Didn’t they know that Energy is a Human Right?
They should’ve asked my friend Dr. Paul Farmer (Partners In Health).
He’d tell them that a reliable energy source is essential for the operation of hospitals and clinics.
With the exception of Egypt and South Africa, 85 percent of Africa’s 680 million people live in rural areas without electricity.
Diesel generators are the traditional solution — but hardly the best. Diesel is expensive and polluting, emitting greenhouse gases among other chemical compounds. And generator breakdowns are common, with replacement parts typically miles and days away.
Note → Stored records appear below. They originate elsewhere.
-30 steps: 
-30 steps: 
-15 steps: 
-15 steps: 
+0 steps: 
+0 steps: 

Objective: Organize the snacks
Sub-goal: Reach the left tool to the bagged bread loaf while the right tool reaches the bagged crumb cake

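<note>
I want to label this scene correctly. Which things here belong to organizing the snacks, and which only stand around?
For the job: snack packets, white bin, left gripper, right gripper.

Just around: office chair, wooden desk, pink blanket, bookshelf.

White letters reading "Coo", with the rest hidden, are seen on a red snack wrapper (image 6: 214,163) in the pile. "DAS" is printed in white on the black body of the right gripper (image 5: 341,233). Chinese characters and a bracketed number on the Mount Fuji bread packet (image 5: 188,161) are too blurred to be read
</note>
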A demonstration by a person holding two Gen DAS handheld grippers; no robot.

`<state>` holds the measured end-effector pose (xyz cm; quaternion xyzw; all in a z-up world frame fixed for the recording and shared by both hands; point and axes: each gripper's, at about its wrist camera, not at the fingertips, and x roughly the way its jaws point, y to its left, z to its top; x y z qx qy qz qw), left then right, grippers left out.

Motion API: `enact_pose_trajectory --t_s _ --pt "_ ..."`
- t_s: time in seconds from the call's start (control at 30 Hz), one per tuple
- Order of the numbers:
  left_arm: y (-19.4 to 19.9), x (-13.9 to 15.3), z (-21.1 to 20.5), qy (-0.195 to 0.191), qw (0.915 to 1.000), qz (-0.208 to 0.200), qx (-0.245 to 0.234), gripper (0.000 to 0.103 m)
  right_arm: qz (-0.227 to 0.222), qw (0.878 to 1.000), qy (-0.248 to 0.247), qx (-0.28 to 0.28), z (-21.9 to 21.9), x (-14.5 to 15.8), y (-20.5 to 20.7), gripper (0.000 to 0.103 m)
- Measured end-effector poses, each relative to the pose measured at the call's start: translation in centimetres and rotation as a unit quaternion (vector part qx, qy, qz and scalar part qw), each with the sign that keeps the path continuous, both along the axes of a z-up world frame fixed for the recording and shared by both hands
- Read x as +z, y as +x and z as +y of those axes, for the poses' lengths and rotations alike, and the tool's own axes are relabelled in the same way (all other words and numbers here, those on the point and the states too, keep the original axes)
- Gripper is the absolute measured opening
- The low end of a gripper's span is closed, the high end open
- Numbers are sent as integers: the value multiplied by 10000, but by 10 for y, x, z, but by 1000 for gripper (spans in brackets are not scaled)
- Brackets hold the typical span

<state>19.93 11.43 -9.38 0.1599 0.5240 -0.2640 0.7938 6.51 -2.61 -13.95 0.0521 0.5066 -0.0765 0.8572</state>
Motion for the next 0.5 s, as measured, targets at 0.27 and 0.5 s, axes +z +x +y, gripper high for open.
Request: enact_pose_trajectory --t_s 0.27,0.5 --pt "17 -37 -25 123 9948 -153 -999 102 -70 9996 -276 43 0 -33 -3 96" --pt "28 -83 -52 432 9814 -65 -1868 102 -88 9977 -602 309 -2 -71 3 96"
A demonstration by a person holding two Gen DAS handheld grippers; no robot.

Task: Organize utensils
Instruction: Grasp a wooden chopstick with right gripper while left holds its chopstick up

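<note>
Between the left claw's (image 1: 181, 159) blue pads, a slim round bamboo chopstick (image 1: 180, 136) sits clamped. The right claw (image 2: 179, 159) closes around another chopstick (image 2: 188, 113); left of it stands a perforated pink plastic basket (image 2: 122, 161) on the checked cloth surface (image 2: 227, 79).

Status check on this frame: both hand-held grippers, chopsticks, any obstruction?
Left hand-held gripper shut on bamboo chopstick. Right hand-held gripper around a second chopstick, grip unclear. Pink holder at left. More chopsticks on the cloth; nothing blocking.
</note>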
Faced with a choice between solar and diesel at five rural health clinics in eastern Rwanda, Partners In Health took the solar path, collaborating with SELF on systems for the communities of Mulindi, Rusumo, Rukira, Nyarabuye, and Kirehe. The systems are solar- diesel hybrid systems that generate 90 percent or more of their power from the sun, with diesel generators for back-up during prolonged heavy usage, or in periods of rain.
Back to Dr. Farmer. Here’s what he said about the impact of solar power on the operations of his clinics:
“You can’t do this without electricity. Because you’re not going to have an operation room. You’re not going to have a laboratory. You’re not going to see people at night…”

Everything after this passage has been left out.